What’s a Chartist?
Recently I heard the word “chartist” for the first time in my life (that I recall). And then later the same day, I heard it again. So that raises two questions:
- What are the chances of going 57 years without hearing a word, and then hearing it twice in one day?
- Also, what’s a chartist?
To answer the second question first, it’s someone who supported chartism, which was “a working-class movement for political reform in the United Kingdom that erupted from 1838 to 1857”, quoth Wikipedia. The name comes from the People’s Charter of 1838, which called for voting rights for unpropertied men, among other reforms.
To answer the first question, we’ll do some Bayesian statistics. My solution is based on a model that’s not very realistic, so we should not take the result too seriously, but it demonstrates some interesting methods, I think.
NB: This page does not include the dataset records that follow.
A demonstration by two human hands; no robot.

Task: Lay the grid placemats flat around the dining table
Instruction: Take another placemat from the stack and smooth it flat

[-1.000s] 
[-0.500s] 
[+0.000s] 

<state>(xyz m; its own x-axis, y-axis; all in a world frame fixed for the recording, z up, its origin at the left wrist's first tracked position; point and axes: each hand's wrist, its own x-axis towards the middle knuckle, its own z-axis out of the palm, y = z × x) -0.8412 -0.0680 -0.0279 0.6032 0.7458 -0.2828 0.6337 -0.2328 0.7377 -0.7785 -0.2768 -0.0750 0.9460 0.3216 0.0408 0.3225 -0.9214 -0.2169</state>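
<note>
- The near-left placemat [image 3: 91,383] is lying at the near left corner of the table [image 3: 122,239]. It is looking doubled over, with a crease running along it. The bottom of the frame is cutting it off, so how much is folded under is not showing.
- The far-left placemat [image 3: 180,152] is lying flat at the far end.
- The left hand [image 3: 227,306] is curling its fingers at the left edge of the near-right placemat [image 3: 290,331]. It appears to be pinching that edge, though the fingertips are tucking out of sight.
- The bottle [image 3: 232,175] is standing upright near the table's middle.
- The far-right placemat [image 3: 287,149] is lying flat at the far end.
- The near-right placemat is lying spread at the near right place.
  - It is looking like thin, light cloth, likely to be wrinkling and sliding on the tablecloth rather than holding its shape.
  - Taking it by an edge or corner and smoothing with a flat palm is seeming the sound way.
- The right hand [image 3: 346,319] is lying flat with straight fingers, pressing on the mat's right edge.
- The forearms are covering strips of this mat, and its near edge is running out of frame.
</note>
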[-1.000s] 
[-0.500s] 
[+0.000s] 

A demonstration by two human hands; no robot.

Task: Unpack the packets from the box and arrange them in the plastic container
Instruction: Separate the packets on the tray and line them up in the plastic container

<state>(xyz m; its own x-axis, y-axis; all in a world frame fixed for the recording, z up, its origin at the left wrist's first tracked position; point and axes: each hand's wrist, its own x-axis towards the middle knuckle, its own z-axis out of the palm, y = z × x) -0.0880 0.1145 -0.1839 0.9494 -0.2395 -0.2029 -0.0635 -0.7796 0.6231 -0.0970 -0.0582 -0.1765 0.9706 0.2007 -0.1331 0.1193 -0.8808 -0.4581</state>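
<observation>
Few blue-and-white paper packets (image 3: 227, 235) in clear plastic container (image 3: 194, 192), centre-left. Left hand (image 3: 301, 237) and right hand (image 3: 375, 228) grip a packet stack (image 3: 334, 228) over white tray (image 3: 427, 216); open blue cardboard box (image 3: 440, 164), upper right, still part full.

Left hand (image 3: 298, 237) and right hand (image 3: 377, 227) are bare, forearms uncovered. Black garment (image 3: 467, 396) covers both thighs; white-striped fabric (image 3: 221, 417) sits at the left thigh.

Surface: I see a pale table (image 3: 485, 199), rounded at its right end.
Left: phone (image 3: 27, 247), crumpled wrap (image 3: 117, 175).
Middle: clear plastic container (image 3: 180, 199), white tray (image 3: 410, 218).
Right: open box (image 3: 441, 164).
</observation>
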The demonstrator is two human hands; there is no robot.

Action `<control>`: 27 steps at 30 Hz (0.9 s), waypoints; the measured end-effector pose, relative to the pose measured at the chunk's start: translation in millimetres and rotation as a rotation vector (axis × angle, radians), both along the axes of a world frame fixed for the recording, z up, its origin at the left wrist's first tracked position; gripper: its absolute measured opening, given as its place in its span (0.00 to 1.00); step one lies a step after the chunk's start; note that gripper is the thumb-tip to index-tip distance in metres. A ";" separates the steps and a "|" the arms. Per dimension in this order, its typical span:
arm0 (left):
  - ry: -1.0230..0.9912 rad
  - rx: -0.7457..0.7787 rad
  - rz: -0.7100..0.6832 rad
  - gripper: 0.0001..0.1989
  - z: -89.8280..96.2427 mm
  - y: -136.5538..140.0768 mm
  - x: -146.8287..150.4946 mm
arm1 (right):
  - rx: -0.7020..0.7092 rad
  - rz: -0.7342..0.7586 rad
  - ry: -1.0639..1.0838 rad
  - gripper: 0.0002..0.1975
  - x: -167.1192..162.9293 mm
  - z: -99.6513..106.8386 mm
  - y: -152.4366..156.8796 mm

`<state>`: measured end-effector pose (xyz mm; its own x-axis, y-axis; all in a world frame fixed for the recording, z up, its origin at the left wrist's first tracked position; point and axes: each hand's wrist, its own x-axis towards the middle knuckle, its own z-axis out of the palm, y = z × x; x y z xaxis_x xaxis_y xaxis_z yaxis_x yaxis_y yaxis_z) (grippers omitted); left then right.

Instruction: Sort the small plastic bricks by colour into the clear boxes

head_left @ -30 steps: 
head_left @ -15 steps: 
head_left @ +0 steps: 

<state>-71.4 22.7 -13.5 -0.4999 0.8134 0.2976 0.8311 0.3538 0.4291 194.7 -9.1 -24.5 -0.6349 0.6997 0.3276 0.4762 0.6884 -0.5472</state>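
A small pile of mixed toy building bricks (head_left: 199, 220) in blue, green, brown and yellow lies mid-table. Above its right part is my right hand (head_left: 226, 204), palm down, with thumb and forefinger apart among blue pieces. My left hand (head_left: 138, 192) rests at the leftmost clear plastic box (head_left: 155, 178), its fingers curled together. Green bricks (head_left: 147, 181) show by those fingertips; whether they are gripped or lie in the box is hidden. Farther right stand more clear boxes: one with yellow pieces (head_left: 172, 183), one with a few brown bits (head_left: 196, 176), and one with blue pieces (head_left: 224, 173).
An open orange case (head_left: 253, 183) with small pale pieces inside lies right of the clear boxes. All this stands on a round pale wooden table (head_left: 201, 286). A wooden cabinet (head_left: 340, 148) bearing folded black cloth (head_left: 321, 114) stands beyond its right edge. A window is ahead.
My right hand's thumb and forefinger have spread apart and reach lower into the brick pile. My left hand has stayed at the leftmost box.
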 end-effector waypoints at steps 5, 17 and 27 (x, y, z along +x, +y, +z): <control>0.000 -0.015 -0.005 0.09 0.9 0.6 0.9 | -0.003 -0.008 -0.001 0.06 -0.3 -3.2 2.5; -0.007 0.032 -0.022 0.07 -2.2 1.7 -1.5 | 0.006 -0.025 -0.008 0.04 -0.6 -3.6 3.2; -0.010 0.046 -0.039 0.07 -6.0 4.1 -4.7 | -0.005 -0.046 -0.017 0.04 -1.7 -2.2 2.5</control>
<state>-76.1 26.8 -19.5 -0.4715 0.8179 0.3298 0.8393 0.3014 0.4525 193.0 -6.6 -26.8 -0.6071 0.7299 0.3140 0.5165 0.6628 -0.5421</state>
And as you’ll see, there is a connection to Zipf’s law, which I wrote about last week.
Since last week’s post was at the beginner level, I should warn you that this one is more advanced – in rapid succession, it involves the beta distribution, the t distribution, the negative binomial, and the binomial.
This post is based on Think Bayes 2e, which is available from Bookshop.org and Amazon.
Click here to run this notebook on Colab.
Word Frequencies
If you don’t hear a word for more than 50 years, that suggests it is not a common word. We can use Bayes’s theorem to quantify this intuition. First we’ll compute the posterior distribution of the word’s frequency, then the posterior predictive distribution of hearing it again within a day.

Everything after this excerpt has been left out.